**REQUIRED ACTION**:
Wherever the word "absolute" occurs in the lines below, copy the whole line.

**INFORMATION SUPPLIED**:
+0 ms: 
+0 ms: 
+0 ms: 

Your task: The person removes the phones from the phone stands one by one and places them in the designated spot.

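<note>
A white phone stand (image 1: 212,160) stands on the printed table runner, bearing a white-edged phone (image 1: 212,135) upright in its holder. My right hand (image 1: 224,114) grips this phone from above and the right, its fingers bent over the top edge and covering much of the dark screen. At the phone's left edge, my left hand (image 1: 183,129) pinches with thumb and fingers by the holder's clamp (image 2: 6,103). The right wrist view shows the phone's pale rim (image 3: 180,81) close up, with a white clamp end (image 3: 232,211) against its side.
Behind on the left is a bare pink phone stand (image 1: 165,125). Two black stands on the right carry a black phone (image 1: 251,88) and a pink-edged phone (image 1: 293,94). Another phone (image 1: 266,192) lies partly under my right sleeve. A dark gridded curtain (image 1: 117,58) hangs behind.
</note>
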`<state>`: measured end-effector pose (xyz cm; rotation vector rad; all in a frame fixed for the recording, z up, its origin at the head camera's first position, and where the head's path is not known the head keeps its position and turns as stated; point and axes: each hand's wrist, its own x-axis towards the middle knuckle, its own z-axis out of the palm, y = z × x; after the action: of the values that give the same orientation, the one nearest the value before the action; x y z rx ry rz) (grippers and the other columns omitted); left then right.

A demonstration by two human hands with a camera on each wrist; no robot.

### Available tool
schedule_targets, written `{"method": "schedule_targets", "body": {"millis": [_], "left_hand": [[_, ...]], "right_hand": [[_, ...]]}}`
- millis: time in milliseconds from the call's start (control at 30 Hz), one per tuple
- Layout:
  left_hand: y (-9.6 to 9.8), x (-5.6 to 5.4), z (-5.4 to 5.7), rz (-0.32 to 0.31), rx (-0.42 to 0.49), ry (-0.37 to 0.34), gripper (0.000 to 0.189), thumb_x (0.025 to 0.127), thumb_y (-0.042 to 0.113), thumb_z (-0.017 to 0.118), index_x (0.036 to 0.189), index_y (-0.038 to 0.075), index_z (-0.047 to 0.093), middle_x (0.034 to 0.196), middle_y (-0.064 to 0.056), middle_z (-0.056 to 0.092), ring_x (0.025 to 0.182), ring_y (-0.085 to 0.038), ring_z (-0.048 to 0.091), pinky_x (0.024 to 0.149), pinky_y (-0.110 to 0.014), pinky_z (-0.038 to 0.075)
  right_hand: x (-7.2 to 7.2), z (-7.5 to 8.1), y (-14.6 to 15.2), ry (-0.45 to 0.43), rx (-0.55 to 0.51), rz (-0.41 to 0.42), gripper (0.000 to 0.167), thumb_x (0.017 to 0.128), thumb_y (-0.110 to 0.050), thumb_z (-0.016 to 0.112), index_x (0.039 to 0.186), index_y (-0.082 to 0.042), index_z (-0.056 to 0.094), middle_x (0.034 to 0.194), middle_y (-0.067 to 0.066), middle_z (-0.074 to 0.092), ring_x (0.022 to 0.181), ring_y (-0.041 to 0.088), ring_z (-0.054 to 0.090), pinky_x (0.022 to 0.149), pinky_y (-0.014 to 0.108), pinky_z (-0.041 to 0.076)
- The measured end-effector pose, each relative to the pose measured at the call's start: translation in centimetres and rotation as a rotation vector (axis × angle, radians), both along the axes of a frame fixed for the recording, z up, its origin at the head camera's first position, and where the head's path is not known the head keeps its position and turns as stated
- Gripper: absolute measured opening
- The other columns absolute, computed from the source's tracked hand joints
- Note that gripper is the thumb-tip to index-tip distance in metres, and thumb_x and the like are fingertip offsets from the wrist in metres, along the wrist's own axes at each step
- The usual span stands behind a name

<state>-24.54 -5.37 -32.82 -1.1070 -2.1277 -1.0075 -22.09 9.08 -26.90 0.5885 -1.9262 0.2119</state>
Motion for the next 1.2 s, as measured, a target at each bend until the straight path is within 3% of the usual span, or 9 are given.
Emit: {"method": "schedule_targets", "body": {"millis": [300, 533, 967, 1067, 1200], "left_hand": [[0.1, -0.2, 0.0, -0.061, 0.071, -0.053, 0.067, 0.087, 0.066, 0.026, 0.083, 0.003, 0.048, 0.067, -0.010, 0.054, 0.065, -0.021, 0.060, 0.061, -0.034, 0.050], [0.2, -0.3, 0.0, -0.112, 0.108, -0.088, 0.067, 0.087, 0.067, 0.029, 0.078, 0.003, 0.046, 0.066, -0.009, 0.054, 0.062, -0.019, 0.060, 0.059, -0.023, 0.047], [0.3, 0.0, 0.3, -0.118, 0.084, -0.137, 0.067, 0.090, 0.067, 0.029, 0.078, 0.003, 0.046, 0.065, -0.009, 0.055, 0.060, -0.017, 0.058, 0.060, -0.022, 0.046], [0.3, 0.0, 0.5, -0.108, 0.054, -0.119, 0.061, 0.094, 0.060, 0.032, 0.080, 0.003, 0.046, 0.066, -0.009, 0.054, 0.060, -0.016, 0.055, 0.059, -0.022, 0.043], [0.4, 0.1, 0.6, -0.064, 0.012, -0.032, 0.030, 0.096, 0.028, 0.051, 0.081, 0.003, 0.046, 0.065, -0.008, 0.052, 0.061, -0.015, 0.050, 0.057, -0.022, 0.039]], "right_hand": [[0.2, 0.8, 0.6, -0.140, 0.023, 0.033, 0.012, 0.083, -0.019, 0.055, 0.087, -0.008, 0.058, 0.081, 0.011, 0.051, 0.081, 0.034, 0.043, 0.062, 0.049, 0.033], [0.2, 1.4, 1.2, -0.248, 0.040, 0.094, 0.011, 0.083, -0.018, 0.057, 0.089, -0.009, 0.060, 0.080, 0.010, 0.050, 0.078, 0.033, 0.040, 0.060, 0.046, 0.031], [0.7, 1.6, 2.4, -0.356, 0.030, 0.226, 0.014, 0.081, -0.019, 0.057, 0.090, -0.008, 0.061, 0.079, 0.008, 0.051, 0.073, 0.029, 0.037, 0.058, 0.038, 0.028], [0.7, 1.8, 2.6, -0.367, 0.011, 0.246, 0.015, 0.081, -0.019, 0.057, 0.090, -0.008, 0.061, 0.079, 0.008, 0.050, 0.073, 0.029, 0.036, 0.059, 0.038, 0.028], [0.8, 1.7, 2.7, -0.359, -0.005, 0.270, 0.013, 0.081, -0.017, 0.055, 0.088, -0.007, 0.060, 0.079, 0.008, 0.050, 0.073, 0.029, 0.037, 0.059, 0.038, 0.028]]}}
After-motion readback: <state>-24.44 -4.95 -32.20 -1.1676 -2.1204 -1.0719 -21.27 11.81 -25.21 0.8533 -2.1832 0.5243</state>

**OUTPUT**:
- Gripper: absolute measured opening
- The other columns absolute, computed from the source's tracked hand joints

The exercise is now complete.